The Black Ice Printer Driver is capable of extracting the text information from the printed document.
The text extracted from the document is saved as a standard text file. The text file gets the same name as the printed document, but with the .txt extension.
The Text Output has the following features:
In order to enable Text Output in Black Ice printer driver, navigate to Control Panel > Devices and Printers > right click on the Black Ice Printer Driver > Printing Preferences > navigate to the Text Output tab, and check the Generate Text Output option.
When Mail merge option is checked, the driver recognizes special character sequences in the printed text to extract information into an MRG file.
The recognized character sequences all start with the ## characters. These commands make the driver remove or alter the printed text and write it in the merged output file in text format.
Currently two types of character sequences are available in the Black Ice Printer Drivers:
The text between the ##~~ and ~~ characters will not be printed on the output document, but will be written into the MRG file.
The text between the ##** and ** characters will partially printed on the output document, but will be written into the MRG file.
The MRG file has the same filename as the group file, with the .mrg extension. The actual name of this file is written in the group file in the following format: Merge Output=c:\aaaa1000.mrg
In addition, an output text file is generated containing the extracted text from the printed document including the mail merge characters.
All the above command lines must be printed as one continuous string from left to right. If they are printed one part at a time using several separate printing function calls (first printing ##~~ and then the rest of the line), the driver may not be able to correctly recognize them.
The application prints in segments if one changes font type or font size in the text. The mail merge string must be of one font type, the same font size and color. The mail merge file *.mrg also contains page delimiter information to mark where the new page started. The page delimiter is an empty line, the ‘Page 1:’ text (where the number is the current page number), and another empty line in the *.mrg file, for example:
This information appears in the mail merge file even if there is no mail merge information on that particular page.
To activate the Mail merge feature of the printer driver, one must first enable the Text Output feature of the printer driver, and then click on Mail merge.
For reference, see the following screen capture:
If the Save each page as separate file option is unchecked, and the printed document contains more than one page, all the extracted text is saved into a single text file. The text file contains delimiters for each new page in the “Page 1:”, “Page 2:” format. If the Save each page as separate file option is checked, a separate text file is generated for each image page generated by the driver.
One can disable the Page number delimiters in the text output by checking Disable Page Numbering option.
The coordinate calculation has changed in printer driver version 14.35.
When the Use Legacy Coordinates option is enabled, the Printer Driver generates coordinates based on previous version of text extraction.
The extracted text coordinates with Use Legacy Coordinates option will be the same as with Printer Driver version 14.35 and earlier.
This option could be useful if one updated to the latest Black Ice Printer Driver, but insists to use the same coordinates for commonly extracted documents.
The Detect space in text feature automatically detects the space characters between the EMF records from the input document, and inserts the spaces between the appropriate words in the text output.

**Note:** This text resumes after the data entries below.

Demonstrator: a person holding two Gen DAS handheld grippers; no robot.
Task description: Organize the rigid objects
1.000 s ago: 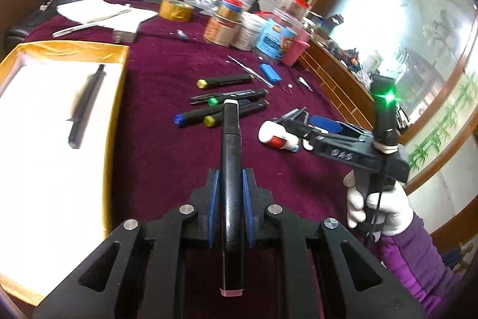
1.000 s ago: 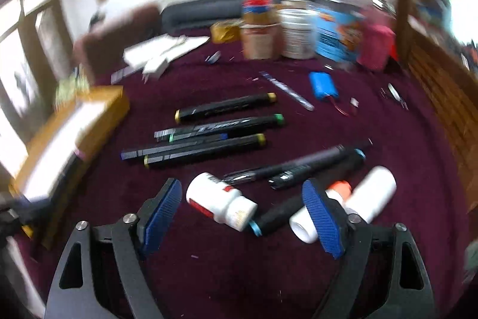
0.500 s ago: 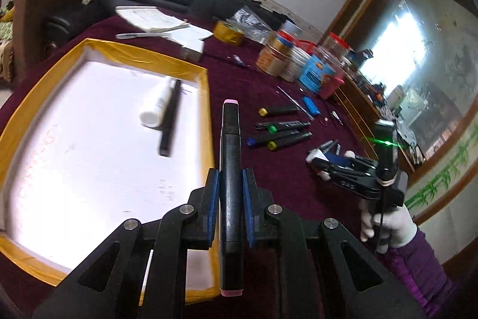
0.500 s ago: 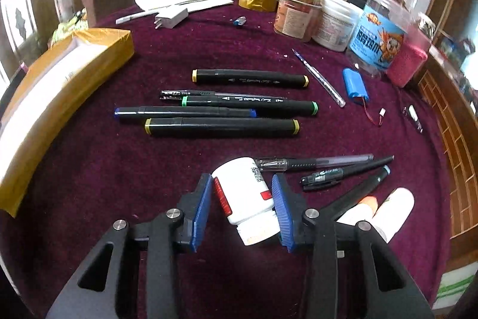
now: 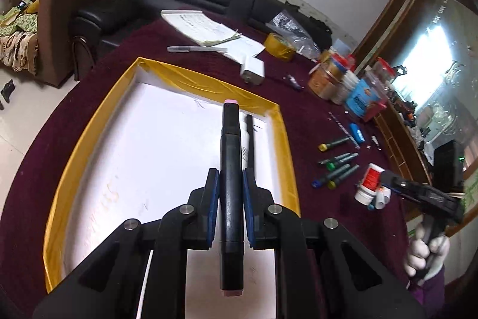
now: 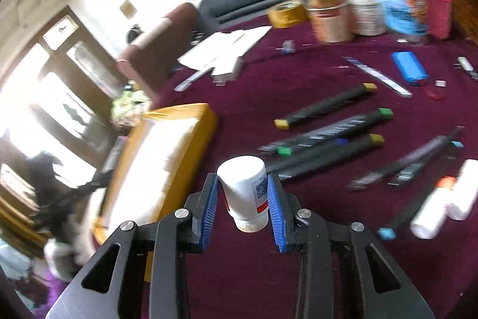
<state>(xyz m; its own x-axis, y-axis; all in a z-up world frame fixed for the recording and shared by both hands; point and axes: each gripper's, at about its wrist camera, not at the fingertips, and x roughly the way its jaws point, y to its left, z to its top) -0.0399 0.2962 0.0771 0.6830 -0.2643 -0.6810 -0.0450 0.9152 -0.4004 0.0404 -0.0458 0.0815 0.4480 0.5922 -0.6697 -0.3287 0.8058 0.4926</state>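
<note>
Maroon tablecloth (image 5: 310, 121) is carrying a yellow-rimmed tray (image 5: 89, 145) at left. Left gripper (image 5: 230, 193) is clamping a black marker (image 5: 230, 169) over the tray. Right gripper (image 6: 242, 205) is pinching a white bottle (image 6: 245, 187) above loose markers (image 6: 325, 106).

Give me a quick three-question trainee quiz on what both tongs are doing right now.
1. True or false: the left tongs are shut on a black marker.
2. What do the right tongs hold? A) yellow tape B) white bottle C) blue battery
3. Fill in: the marker hangs over the yellow-edged ____.

Key:
1. True.
2. B, the white bottle.
3. Tray.
</note>
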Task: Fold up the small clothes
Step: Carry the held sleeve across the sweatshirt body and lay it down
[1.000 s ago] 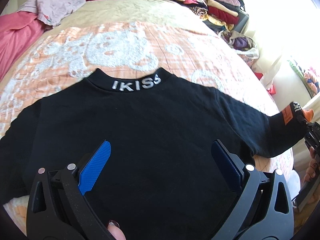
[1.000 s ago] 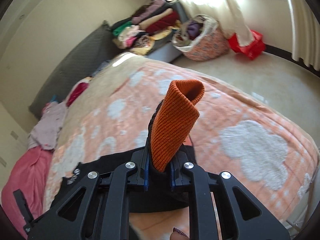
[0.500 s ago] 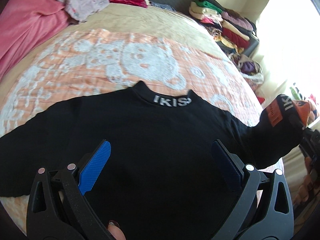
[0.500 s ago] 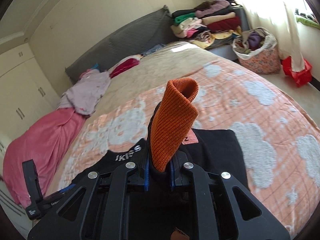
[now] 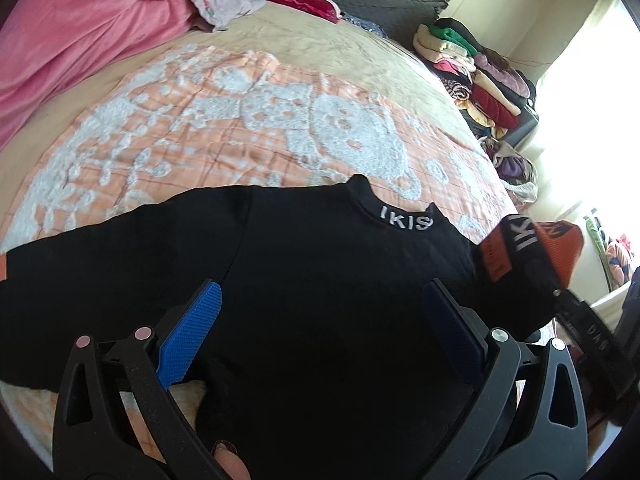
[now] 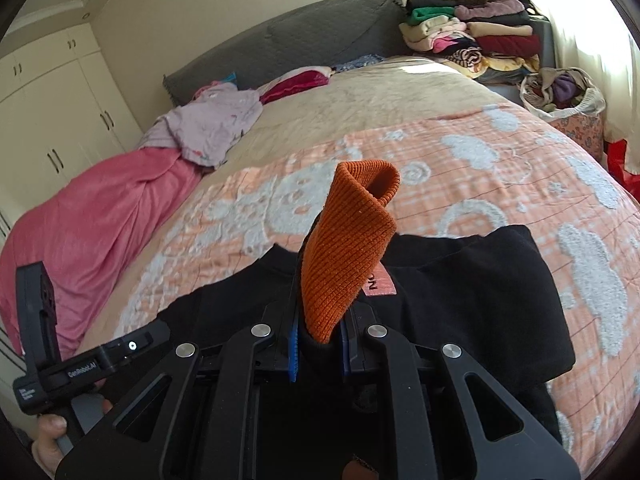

Formatting style defines whether to generate plain text from the printed document, or to add font information, position and style for the generated text. Adding position, style and font information could be useful if one intend to convert the text back to formatted document.
Possible Formatting style options:
By default, the text file is generated as ANSI text, however, UNICODE text is also supported. In order to turn on the UNICODE text support, select an UNICODE option from the Character Set dropdown list.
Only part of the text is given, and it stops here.